Nigeria: A Problematic Presidential Inauguration (Part II)

Editors’ note: this article is the second in a two-part series of blog posts focused on the contested presidential election in Nigeria by Ugochukwu Ezeh. All posts in the series can be read on the African Law Matters blog.

Nigerian jurisprudence has long grappled with the delicate task of defining the normative content of the right to fair hearing within a reasonable time in the context of electoral disputes.

For instance, Unongo v Aku - a landmark case from the Second Republic - impugned the constitutionality of certain statutory provisions that stipulated a 30-day timeline for the determination of election petitions in the High Courts.

The Supreme Court held that the mandatory timeframe, calculated from the date of an election, contravened the principle of separation of powers as well as the constitutional guarantee of fair hearing within a reasonable time.

Whilst affirming the jurisdiction of the legislature to regulate procedural matters concerning election petitions, the Court reasoned that the statutorily imposed timeline discounted the peculiar context of such cases and encroached on substantive and inherent judicial power concerning case management.

Electoral Disputes: Hasty Justice or Delayed Justice?

The principle of fair hearing, as conceptualised in Unongo, required adequate time for the ventilation of electoral grievances as well as the careful consideration of the complex evidentiary issues involved in election petitions.

According to Obaseki JSC, who concurred with the lead judgment, it was inappropriate to ‘sacrifice justice on the altar of speed’ and the courts retained their constitutional role as ‘the judge of how they can best expedite judicial business before them.’

Electoral justice, based on these premises, required ‘the full and free exercise of the right of the parties to present their cases through their witnesses and counsel’ as well as ‘the obligation of the judges to give full and effective consideration to the evidence led and the addresses of counsel if any in their decisions.’

By the same token, Bello JSC, who also issued a concurring opinion, bemoaned the risks attached to ‘hasty or hurried justice.’ Against this backdrop, the Court struck down the impugned statutory provisions as unconstitutional.

The Current Position

Judicial hostility towards mandatory timelines in electoral cases has waned since the Supreme Court’s 1983 decision in Unongo.

As highlighted in Part I, section 285 of the extant 1999 Constitution (as amended) attempts to strike a balance between precipitate and protracted adjudication by providing timeframes for the determination of election petitions.

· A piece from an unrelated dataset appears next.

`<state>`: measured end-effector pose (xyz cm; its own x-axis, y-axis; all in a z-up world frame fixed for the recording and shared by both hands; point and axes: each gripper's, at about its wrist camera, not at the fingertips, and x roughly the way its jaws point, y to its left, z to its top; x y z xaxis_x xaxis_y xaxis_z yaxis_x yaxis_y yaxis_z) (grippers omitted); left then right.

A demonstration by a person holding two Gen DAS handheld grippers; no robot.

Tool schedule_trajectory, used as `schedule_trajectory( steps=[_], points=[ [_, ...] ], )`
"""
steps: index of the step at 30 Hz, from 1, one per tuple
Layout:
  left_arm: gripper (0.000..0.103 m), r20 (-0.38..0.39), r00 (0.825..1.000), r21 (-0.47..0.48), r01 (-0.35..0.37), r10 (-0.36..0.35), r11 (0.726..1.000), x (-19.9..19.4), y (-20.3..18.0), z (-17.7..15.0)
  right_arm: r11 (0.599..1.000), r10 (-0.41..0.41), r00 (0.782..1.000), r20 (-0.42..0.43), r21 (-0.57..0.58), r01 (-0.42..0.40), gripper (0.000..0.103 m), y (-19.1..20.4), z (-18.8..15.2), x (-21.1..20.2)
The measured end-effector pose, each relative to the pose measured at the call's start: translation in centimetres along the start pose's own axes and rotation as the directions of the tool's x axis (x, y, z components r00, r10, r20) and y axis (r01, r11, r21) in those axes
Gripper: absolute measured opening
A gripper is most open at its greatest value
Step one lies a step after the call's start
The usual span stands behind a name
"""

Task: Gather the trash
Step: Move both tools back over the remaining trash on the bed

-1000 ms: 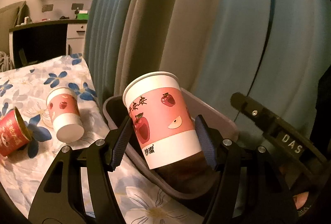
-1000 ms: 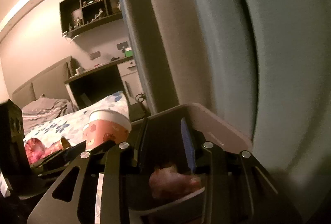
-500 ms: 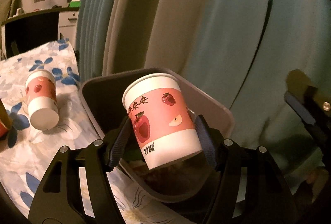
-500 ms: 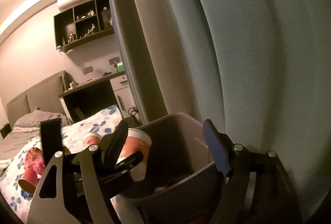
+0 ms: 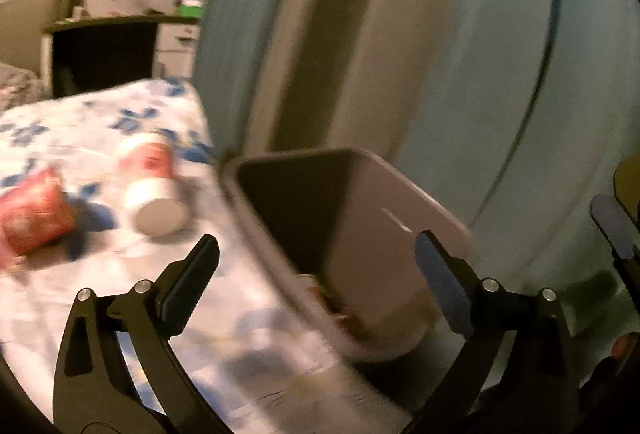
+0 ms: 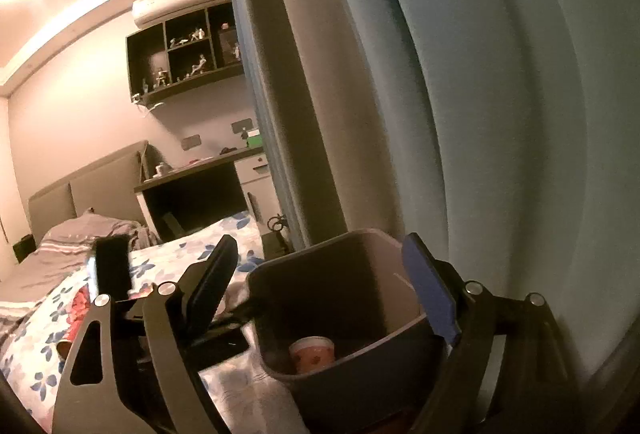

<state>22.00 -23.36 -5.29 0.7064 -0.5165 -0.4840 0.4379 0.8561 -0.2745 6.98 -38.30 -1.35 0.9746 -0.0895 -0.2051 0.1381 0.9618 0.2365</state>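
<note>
Bin: apple cup lies inside.
Left gripper: your jaws just spread, empty.
Right gripper: also just spread, empty.

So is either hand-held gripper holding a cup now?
No. Left hand-held gripper and right one are open, just widened; a cup sits in the bin.

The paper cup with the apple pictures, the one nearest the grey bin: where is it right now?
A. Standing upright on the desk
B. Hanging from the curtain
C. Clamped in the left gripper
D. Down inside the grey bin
D. The right wrist view shows the apple cup lying at the bottom of the grey bin, and the left gripper stands wide open with nothing between its fingers.
</note>
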Motion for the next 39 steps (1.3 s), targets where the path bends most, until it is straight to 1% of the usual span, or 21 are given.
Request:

However, further reform is required insofar as the extant legal framework fails to prevent electoral adjudication processes from extending beyond the commencement date of the four-year tenure of incoming administrations.

In this regard, there are good grounds for arguing that the lack of legal resolution of the pending election petitions in advance of the presidential inauguration ceremony, held on 29 May 2023, is problematic.

Proposed Reforms

As a means of resolving this problem in future cases, the 1999 Constitution could be amended to substitute the current system with a one-tier electoral adjudicative model in presidential election petitions.

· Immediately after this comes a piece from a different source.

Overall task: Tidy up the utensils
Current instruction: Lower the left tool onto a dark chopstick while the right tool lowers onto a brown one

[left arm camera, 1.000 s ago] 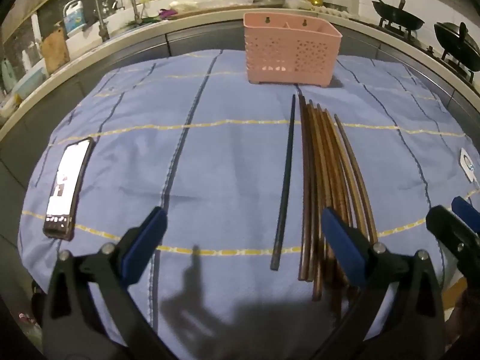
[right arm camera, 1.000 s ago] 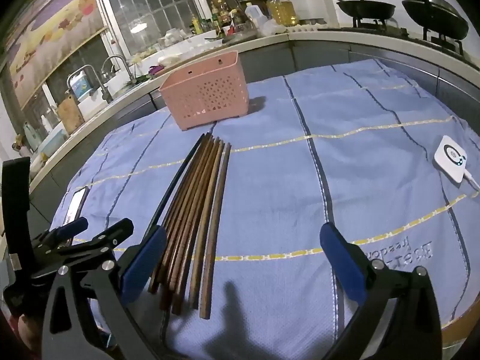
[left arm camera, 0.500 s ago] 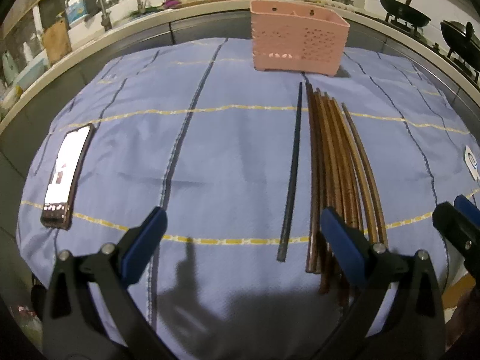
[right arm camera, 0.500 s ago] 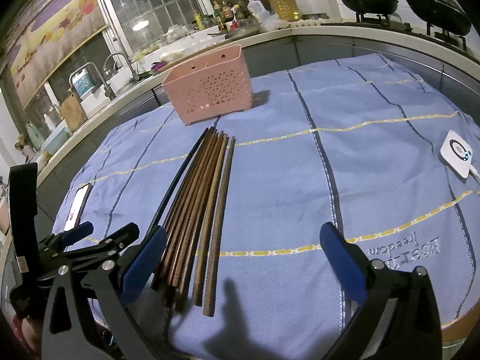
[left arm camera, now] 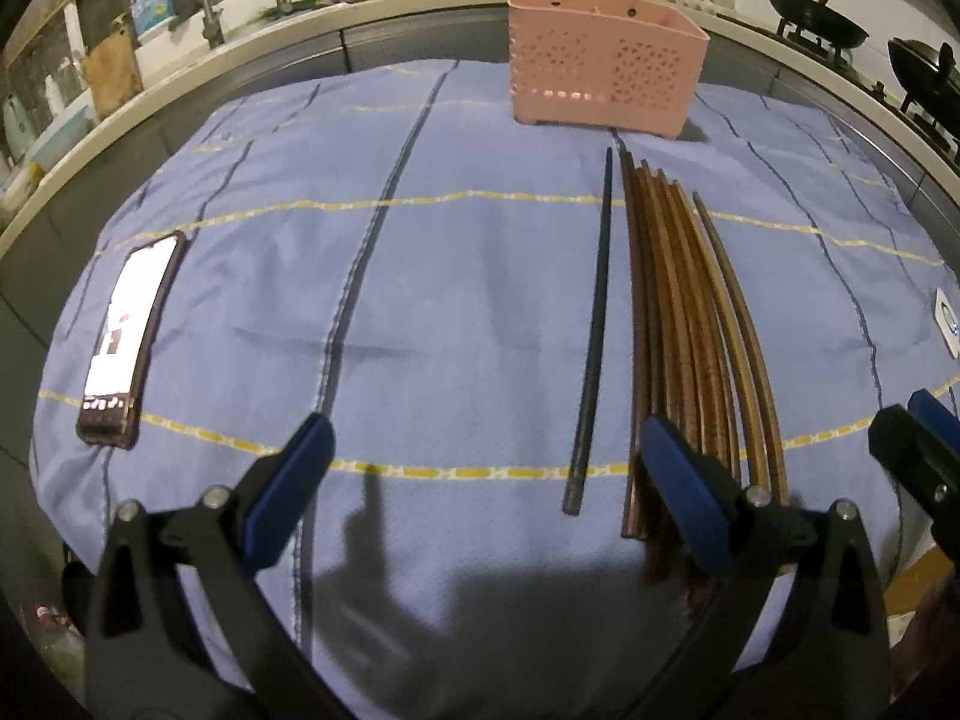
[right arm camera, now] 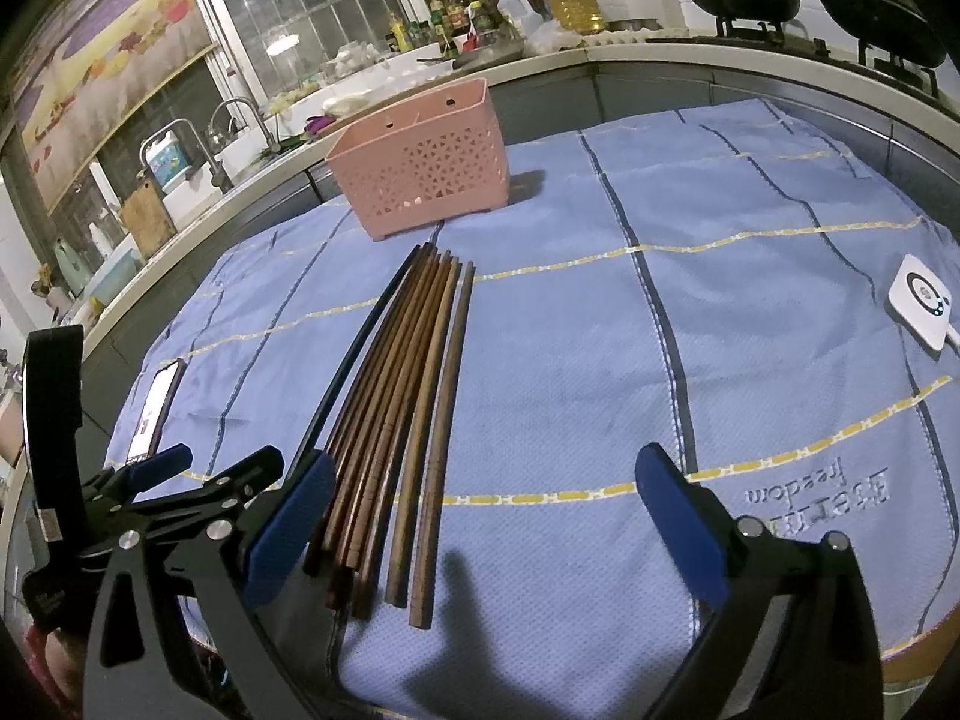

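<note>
Several brown wooden chopsticks (left arm camera: 678, 324) lie side by side on the blue cloth, with one black chopstick (left arm camera: 594, 330) just left of them. They also show in the right wrist view, brown chopsticks (right arm camera: 414, 396) and black chopstick (right arm camera: 354, 360). A pink perforated basket (left arm camera: 606, 84) stands beyond their far ends; it also shows in the right wrist view (right arm camera: 420, 168). My left gripper (left arm camera: 486, 480) is open and empty above the near ends. My right gripper (right arm camera: 480, 516) is open and empty, just right of the bundle.
A phone (left arm camera: 129, 336) lies at the cloth's left side. A white square device (right arm camera: 921, 300) with a cable lies at the right. The blue cloth (right arm camera: 750, 360) covers the table. A counter with sink, bottles and woks runs behind.
Both grippers have moved slightly forward over the cloth toward the chopsticks. Both stay open. The chopsticks and basket have not moved.
</note>
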Action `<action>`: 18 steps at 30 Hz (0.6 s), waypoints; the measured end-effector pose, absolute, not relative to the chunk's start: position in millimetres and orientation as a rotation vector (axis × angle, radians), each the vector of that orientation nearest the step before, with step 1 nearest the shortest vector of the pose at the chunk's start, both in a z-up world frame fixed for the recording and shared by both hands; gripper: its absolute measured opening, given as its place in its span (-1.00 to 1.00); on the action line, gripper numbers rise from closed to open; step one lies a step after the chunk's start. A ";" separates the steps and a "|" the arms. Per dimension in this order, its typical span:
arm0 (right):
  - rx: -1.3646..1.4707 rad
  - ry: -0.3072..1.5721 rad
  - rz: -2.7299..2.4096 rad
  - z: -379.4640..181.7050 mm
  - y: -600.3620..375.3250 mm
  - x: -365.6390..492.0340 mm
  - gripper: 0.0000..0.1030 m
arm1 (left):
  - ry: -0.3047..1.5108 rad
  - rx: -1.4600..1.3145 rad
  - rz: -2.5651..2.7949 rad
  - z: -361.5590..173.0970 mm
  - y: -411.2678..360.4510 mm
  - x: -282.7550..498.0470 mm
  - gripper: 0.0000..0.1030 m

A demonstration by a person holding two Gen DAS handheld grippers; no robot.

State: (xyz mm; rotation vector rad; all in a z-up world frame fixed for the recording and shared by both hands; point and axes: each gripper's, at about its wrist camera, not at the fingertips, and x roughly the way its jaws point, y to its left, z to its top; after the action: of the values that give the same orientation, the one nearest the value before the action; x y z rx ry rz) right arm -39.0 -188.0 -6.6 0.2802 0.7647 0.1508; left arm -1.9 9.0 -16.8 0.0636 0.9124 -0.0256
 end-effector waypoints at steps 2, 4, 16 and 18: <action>0.279 0.765 0.153 -6.5 -187.8 -39.5 0.83 | 0.914 0.064 -0.025 -17.2 8.8 -1.3 0.91; 0.279 0.768 0.159 -6.5 -187.7 -39.1 0.71 | 0.916 0.066 -0.026 -18.1 9.7 -0.1 0.91; 0.155 0.875 0.265 -19.4 -164.8 -9.1 -0.28 | 0.925 0.065 -0.194 -9.5 30.8 41.2 0.12; 0.124 0.882 0.254 -22.8 -160.1 -6.3 -0.31 | 0.927 0.076 -0.236 -11.0 25.8 43.6 0.04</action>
State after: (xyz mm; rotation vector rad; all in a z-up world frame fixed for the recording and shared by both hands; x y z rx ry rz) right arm -6.3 -160.1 -22.8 0.1242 0.8818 0.2542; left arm 43.6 25.8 -11.0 0.0758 0.9267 -0.2359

This model would entail conferring original and final jurisdiction on the Supreme Court in such cases. Adopting this measure would also be consistent with electoral dispute resolution processes in other African countries, such as Kenya and Ghana, where presidential election disputes are resolved directly by apex courts. In this regard, Article 140 of the Kenyan Constitution empowers litigants to file presidential election petitions directly in the Supreme Court while the Ghanaian Supreme Court similarly exercises original jurisdiction over such cases by virtue of Article 64 of the 1992 Constitution.

To address the normative concerns expressed in Unongo whilst simultaneously upholding the principle of timeous dispute resolution, the proposed constitutional reforms could incorporate revised timelines that adequately enable the parties and the Supreme Court, respectively, to present their cases and deliver judgment in advance of the date of handover to an incoming administration.

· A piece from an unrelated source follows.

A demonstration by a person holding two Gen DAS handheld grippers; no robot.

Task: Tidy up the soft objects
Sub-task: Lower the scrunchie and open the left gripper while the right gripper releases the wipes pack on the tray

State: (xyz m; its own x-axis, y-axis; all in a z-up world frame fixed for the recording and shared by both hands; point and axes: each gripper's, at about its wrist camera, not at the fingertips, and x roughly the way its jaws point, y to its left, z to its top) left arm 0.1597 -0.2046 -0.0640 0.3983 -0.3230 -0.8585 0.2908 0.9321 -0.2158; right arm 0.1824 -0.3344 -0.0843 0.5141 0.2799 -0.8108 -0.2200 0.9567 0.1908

As a practical short-term measure – without prejudice to the suggested constitutional reforms - the judiciary may nonetheless play an ameliorative and progressive role in defence of the principle of timeous dispute resolution. A prominent legal practitioner, and former president of the Nigerian Bar Association, has rightly suggested, with reference to the recent presidential election, that the Tribunal could, in any case, have resolved important aspects of the petitions relating to constitutional interpretation in advance of the presidential inauguration.

On this perspective, the Tribunal, by deploying a doctrine of severance, could have isolated, and promptly determined, aspects of the petitions relating to the relatively straightforward contention that the 1999 Constitution mandatorily requires a successful presidential candidate to obtain the 25% vote threshold in the Federal Capital Territory (FCT), Abuja.

The idea is that where election petitions involve interpretative questions that can be determined without recourse to complex factual evidence or convoluted evidentiary procedures, such cases may be timeously disposed of well in advance of the current 180-day adjudicative timeframe.

Beyond consolidating the petitions filed by Obi and Atiku, the Tribunal did not adopt this time-saving approach in adjudicating over the ongoing proceedings. In any case, it is reportedly set to dispose of the petitions by 16 September 2023 – more than three months after the presidential inauguration. 

“To decisively tackle the many political, developmental, and socio-economic problems bedevilling the country, a President must be well placed to exercise credible and undisputed constitutional authority.”

Electoral Justice: Dispute Resolution Before Inauguration?

Interestingly, Nigerian electoral history provides some support for the proposals concerning the timeous resolution of post-election disputes. When Nigerians initially adopted the presidential system of government in 1979 to mark their transition to democracy, after thirteen years of military dictatorship, they grappled with a heated legal dispute over the presidential election results.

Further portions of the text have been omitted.